The detainees, including Tat Bakliyat officials, were handed over to the Customs Guard Directorate in accordance with the ongoing probe.

Tat president Şerafettin Memiş; his brother Nasip Memiş; and the company’s customs director, Ali Sevim, were arrested by the court.

The Consumer Rights Association (TDH) claimed on April 5 that several different GMO products that jeopardize people’s health were being imported as the companies involved in the 21,000-ton seizure of GMO rice denied the allegations.

Turkey’s Food, Agriculture and Livestock Ministry quickly responded to the reports in a press statement that dismissed allegations of any GMO food entering the country.

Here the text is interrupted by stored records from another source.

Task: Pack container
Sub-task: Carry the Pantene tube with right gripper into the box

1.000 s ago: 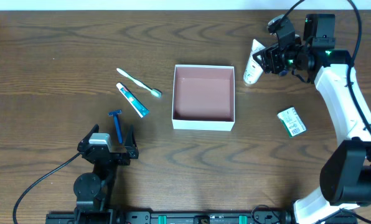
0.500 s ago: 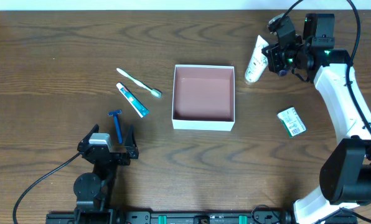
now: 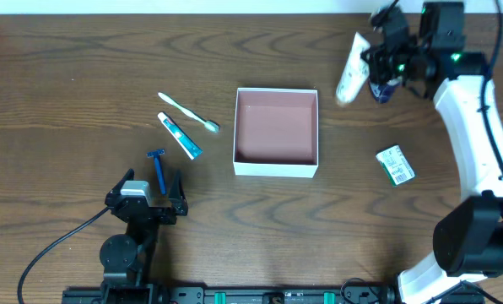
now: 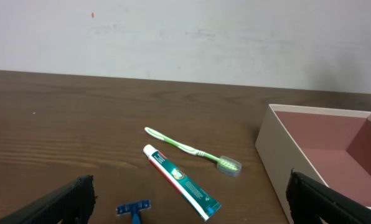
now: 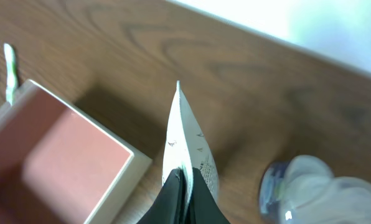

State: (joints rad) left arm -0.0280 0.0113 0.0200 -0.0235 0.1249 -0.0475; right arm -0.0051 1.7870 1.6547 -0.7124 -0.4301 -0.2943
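Observation:
The container (image 3: pixel 276 170), a shallow white-walled square box with a reddish-brown inside, sits mid-table and holds nothing; it also shows at the right of the left wrist view (image 4: pixel 274 155) and at the lower left of the right wrist view (image 5: pixel 126 180). My right gripper (image 3: pixel 371 63) is shut on a white tube (image 3: pixel 349 69), held in the air beyond the box's far right corner. In the right wrist view the black fingers (image 5: pixel 182 177) pinch the tube's (image 5: pixel 188 143) flat side. My left gripper (image 3: pixel 153 181) rests open at the near left, nothing between its fingers (image 4: pixel 188 208).
Left of the box lie a green-white toothbrush (image 3: pixel 188 112), a teal toothpaste tube (image 3: pixel 180 135) and a blue razor (image 3: pixel 158 165). A green packet (image 3: pixel 395 165) lies to the box's right. A clear bluish bottle (image 5: pixel 304 190) stands below the right gripper.
The right gripper has shut on the white tube and lifted it off the table, shifting toward the far edge. The left arm has not moved.

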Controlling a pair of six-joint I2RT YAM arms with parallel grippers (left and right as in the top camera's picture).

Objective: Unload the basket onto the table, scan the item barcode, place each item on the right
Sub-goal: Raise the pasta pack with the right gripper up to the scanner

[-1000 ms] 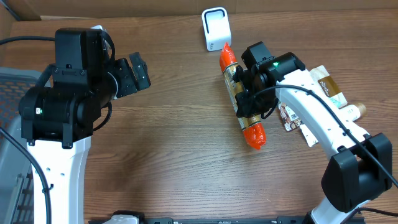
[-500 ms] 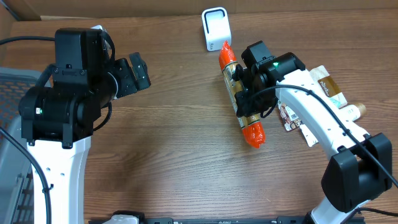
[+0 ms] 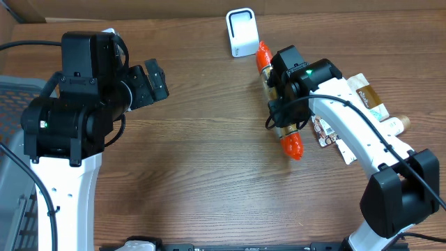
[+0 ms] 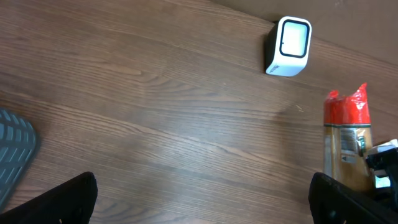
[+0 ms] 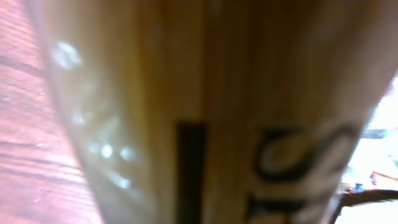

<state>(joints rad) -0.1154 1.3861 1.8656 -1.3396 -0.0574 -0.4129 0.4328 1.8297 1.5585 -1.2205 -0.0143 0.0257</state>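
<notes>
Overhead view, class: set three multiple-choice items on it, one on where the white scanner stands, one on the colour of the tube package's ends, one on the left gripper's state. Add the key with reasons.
1. Where is the white scanner?
A) near the picture's top edge, by the tube package's upper end
B) at the bottom edge
C) in a gripper

2. What colour are the package's ends?
A) blue
B) orange-red
C) green

3. How is the left gripper?
A) shut on the package
B) shut on the scanner
C) open, empty

Key:
1 A, it stands just above the package's upper end.
2 B, both ends show orange-red.
3 C, its fingers stand apart with nothing between them; the right gripper holds the package.
</notes>
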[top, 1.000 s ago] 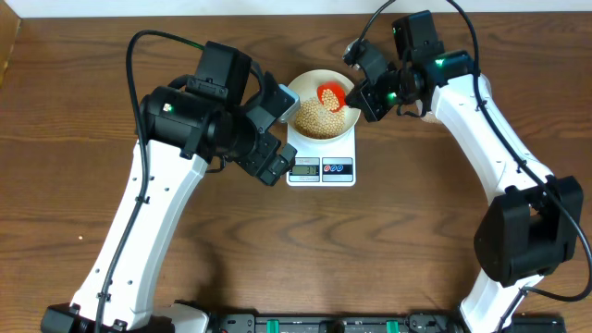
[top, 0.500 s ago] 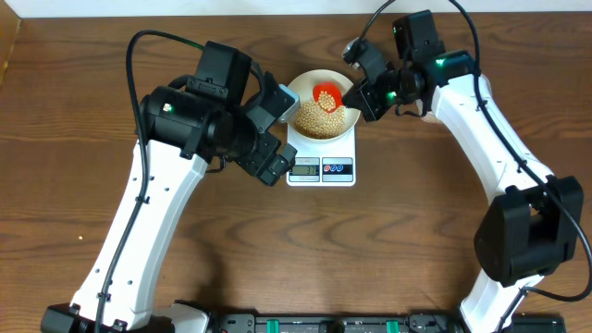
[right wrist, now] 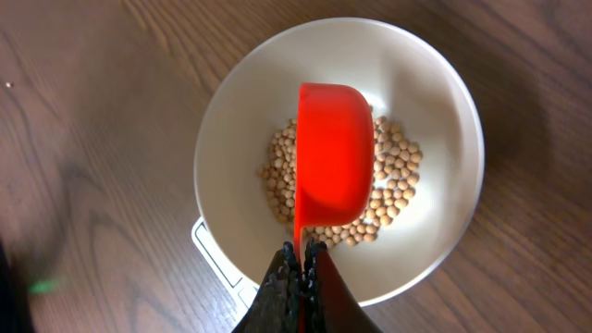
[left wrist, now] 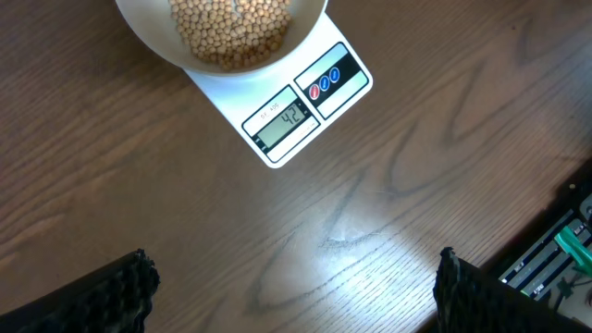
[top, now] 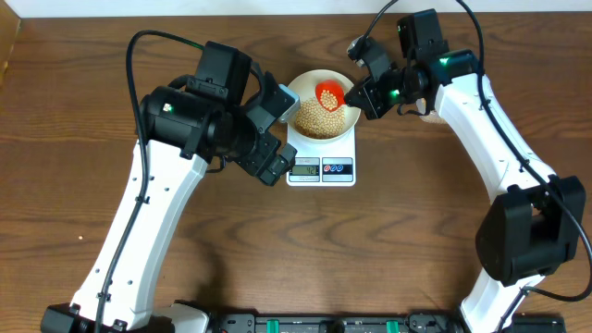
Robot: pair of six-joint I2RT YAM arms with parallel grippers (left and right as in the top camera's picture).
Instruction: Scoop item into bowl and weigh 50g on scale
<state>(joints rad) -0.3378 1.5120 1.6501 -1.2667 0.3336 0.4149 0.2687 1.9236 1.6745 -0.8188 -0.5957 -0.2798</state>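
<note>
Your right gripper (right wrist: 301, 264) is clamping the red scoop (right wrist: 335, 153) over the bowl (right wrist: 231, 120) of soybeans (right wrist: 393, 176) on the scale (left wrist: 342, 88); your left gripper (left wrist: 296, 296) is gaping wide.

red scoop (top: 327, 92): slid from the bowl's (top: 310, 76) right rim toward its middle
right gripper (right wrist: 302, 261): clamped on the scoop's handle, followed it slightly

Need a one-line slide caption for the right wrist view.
Right gripper shut on the handle of a red scoop, held above beans in the white bowl on the scale.
</note>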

“Our ministry does not allow the use of GMOs in food,” the statement read. “No trace of GMOs was detected in rice in any of our inspections.”

The ministry also said that GMOs in rice had never been “the subject of international trade.”

Tat Bakliyat, one of three companies – including Tiryaki Agro Gıda and Göze Tarım – whose imported rice was seized due to GMO allegations, said testing showed that GMOs were found in only four parts in 10,000 of the rice and it was caused by soya bean traces that entered the goods during transport.

Turkey imported officially and legally goods like soya bean, soya oil, corn, cotton and rice worth more than $12 billion from producer countries between 2008 and 2012, said THD in a statement. Turkey imported $6 billion of these goods from the United States, one of the biggest GMO producers in the world.

Investigations into the issue are ongoing.